What is the maximum amount of the initial franchise fee that Bumper Man will finance?
Bumper_Man Franchise · 2025 FDDAnswer from 2025 FDD Document
rument you execute.
New franchise operators who purchase a new Bumper Man franchise and who meet our current credit criteria may pay us half of the initial franchisee fee upon the execution of the Franchise Agreement and pay the remaining half (up to $25,000) in 120 equal semi-monthly installments during a five-year term at an interest rate of 10% per annum, secured by your right, title and interest in the Franchise Agreement. Default of your payment obligations under the note constitutes a default under the Franchise Agreement for which we may terminate the Franchise Agreement if you fail to cure your default of your payment obligat
Source: Item 10 — FINANCING (FDD pages 21–22)

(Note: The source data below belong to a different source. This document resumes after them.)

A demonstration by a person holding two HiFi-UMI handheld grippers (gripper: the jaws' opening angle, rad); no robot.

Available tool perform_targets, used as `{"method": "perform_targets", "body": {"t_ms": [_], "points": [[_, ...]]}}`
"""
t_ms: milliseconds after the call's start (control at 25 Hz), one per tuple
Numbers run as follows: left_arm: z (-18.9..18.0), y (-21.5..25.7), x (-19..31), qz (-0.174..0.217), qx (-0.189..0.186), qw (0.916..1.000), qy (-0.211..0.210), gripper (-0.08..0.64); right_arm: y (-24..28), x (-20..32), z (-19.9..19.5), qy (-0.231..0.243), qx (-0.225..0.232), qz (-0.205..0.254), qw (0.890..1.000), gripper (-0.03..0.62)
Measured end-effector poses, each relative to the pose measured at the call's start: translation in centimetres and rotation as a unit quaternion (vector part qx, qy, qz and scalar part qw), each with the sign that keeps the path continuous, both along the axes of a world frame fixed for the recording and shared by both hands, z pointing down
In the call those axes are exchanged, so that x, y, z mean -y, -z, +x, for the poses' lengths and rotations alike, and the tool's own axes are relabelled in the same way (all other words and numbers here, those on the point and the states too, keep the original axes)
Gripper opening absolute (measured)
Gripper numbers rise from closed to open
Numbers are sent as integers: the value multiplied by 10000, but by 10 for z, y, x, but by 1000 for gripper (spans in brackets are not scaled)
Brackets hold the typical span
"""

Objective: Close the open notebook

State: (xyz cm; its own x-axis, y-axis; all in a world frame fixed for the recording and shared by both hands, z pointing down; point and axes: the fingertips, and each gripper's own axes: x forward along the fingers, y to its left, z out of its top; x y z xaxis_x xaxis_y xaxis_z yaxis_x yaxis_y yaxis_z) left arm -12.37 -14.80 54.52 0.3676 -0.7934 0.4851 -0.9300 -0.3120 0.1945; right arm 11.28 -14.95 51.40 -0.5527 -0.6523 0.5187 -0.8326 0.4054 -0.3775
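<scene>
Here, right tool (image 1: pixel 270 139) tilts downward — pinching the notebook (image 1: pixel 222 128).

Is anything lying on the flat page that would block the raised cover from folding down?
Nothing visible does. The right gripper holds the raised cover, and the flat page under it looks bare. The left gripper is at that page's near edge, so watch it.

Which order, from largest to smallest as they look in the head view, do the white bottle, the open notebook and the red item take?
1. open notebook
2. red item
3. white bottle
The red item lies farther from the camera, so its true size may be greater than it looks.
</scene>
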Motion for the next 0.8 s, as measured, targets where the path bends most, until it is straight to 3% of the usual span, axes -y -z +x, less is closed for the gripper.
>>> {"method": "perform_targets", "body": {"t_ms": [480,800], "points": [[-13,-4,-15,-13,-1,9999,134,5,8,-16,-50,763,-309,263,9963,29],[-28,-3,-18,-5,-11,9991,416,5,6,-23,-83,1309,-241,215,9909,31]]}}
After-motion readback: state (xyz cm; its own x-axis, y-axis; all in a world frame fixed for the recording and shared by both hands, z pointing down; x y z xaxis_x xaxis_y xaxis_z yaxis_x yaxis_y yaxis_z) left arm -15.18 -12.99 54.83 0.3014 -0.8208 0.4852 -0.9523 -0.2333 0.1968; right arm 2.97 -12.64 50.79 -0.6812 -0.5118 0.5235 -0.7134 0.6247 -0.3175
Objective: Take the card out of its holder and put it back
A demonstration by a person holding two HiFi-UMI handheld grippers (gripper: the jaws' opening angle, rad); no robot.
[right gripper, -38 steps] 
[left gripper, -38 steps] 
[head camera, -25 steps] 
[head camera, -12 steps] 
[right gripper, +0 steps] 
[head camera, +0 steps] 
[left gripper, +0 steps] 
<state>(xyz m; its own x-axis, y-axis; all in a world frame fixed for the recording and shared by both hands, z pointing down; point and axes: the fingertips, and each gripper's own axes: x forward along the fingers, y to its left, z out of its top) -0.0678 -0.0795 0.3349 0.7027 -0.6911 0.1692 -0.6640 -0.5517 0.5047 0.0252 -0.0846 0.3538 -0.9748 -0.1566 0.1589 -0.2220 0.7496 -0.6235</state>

What This Means (2025 FDD)
According to Bumper Man's 2025 Franchise Disclosure Document, Bumper Man may finance up to $25,000 of the initial franchise fee for new franchise operators who meet their credit criteria. This financing arrangement is not available to all franchisees; it is contingent on meeting Bumper Man's creditworthiness standards.
If a prospective franchisee qualifies for financing, they are required to pay half of the initial franchise fee upfront, which amounts to $25,000, given that the total initial fee is $50,000. The remaining balance, up to $25,000, can be financed directly through Bumper Man, Inc.
The repayment of the financed amount is structured over a five-year term, with 120 equal semi-monthly installments. An annual interest rate of 10% is applied to the outstanding balance. The Franchise Agreement secures this financing, meaning that defaulting on the payment obligations can lead to the termination of the Franchise Agreement. This condition underscores the importance of franchisees maintaining consistent and timely payments.
While direct financing from a franchisor is not uncommon, the terms and conditions can vary significantly. Prospective franchisees should carefully evaluate the interest rate, repayment schedule, and the implications of default before entering into such an agreement. It is also advisable to compare these terms with those offered by third-party lenders to ensure the most favorable financing option.